**REQUIRED WORK:** Copy only what lies from the line containing "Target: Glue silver" through the line containing "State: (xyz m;" in the entries below, keeping both end lines exact and dropping every picture.

**GIVEN ENTRIES:**
---

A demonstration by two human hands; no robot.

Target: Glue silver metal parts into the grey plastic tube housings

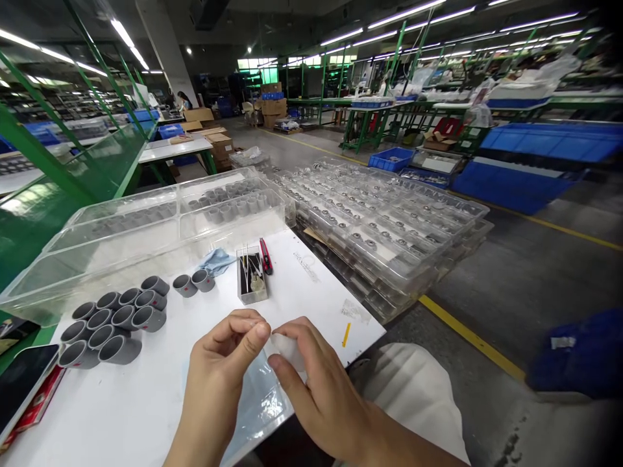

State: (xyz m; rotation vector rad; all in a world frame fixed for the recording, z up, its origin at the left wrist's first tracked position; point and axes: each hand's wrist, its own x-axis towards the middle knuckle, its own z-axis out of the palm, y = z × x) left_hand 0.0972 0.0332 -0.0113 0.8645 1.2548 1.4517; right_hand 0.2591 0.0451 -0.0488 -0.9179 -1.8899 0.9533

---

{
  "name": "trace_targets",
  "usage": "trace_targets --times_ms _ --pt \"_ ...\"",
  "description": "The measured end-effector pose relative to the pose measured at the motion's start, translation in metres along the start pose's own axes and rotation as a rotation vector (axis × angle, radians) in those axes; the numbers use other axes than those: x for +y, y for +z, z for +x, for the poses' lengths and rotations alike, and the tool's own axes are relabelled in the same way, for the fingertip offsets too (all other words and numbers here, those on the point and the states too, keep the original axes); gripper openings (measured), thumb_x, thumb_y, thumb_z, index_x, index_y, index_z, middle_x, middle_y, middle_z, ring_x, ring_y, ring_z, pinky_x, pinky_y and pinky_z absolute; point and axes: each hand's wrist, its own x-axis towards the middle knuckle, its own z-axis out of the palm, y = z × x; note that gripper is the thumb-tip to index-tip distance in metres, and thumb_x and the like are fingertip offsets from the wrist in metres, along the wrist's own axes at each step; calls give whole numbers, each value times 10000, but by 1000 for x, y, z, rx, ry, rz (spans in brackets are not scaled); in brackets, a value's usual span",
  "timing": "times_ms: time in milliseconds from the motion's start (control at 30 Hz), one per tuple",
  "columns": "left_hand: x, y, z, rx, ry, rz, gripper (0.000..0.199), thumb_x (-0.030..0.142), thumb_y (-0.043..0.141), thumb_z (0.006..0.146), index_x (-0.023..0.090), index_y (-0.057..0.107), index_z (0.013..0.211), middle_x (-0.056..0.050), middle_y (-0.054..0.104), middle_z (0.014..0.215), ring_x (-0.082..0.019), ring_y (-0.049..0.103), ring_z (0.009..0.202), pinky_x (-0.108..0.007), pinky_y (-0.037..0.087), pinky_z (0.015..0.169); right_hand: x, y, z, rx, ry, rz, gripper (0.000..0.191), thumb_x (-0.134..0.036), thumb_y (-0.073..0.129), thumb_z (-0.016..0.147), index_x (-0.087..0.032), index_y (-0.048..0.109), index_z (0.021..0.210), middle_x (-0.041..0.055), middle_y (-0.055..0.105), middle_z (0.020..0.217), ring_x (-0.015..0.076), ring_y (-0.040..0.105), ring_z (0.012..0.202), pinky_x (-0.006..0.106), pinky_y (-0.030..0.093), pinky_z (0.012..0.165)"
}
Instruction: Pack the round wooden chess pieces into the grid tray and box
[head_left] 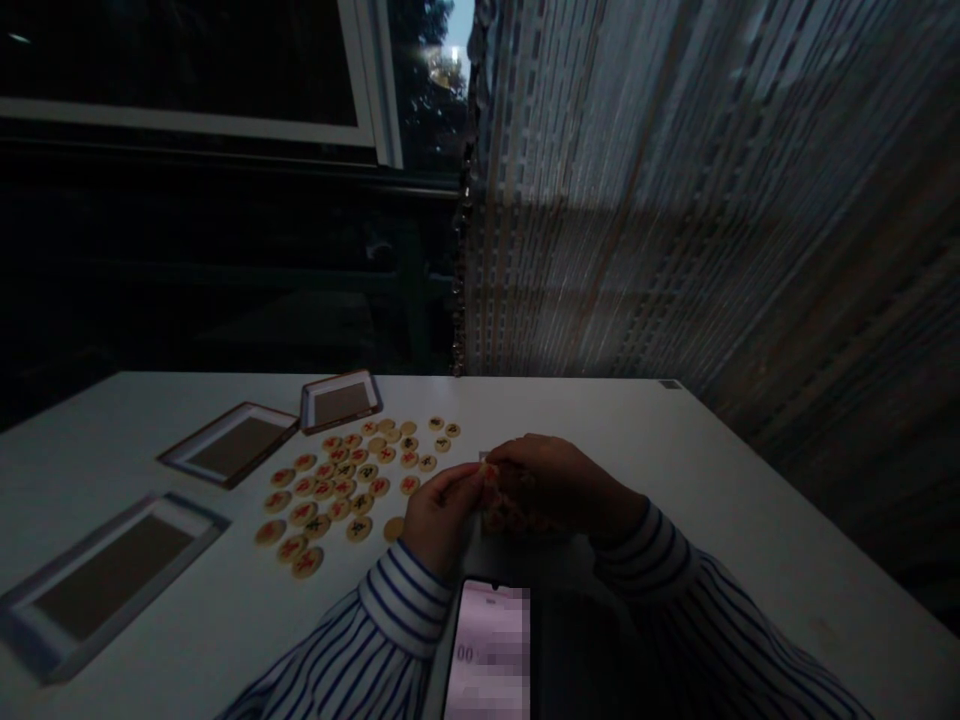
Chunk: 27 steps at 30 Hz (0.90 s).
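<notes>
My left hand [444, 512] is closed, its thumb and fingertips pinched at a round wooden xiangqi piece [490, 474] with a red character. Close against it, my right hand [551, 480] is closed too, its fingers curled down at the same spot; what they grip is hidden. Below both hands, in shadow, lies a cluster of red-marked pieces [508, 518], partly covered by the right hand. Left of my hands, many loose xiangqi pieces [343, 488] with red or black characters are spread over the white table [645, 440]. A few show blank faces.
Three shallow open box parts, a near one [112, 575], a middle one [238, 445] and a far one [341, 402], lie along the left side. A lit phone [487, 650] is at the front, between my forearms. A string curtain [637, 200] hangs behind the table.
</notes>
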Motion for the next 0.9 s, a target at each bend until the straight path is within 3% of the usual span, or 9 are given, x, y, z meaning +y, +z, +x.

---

**WORKED SOLUTION:**
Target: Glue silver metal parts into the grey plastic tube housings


State: (xyz m; rotation vector rad; all in a world frame fixed for the recording, z up, its origin at the left wrist's first tracked position; point and axes: each hand's wrist, its own x-axis towards the middle knuckle, its own z-axis out of the palm, y = z × x) left_hand 0.0972 0.0332 -0.0113 0.8645 1.2548 1.4517; right_hand 0.2591 0.0451 -0.0488 -0.9179 -1.8899 0.9533

An answer has been given, and the exercise is complete.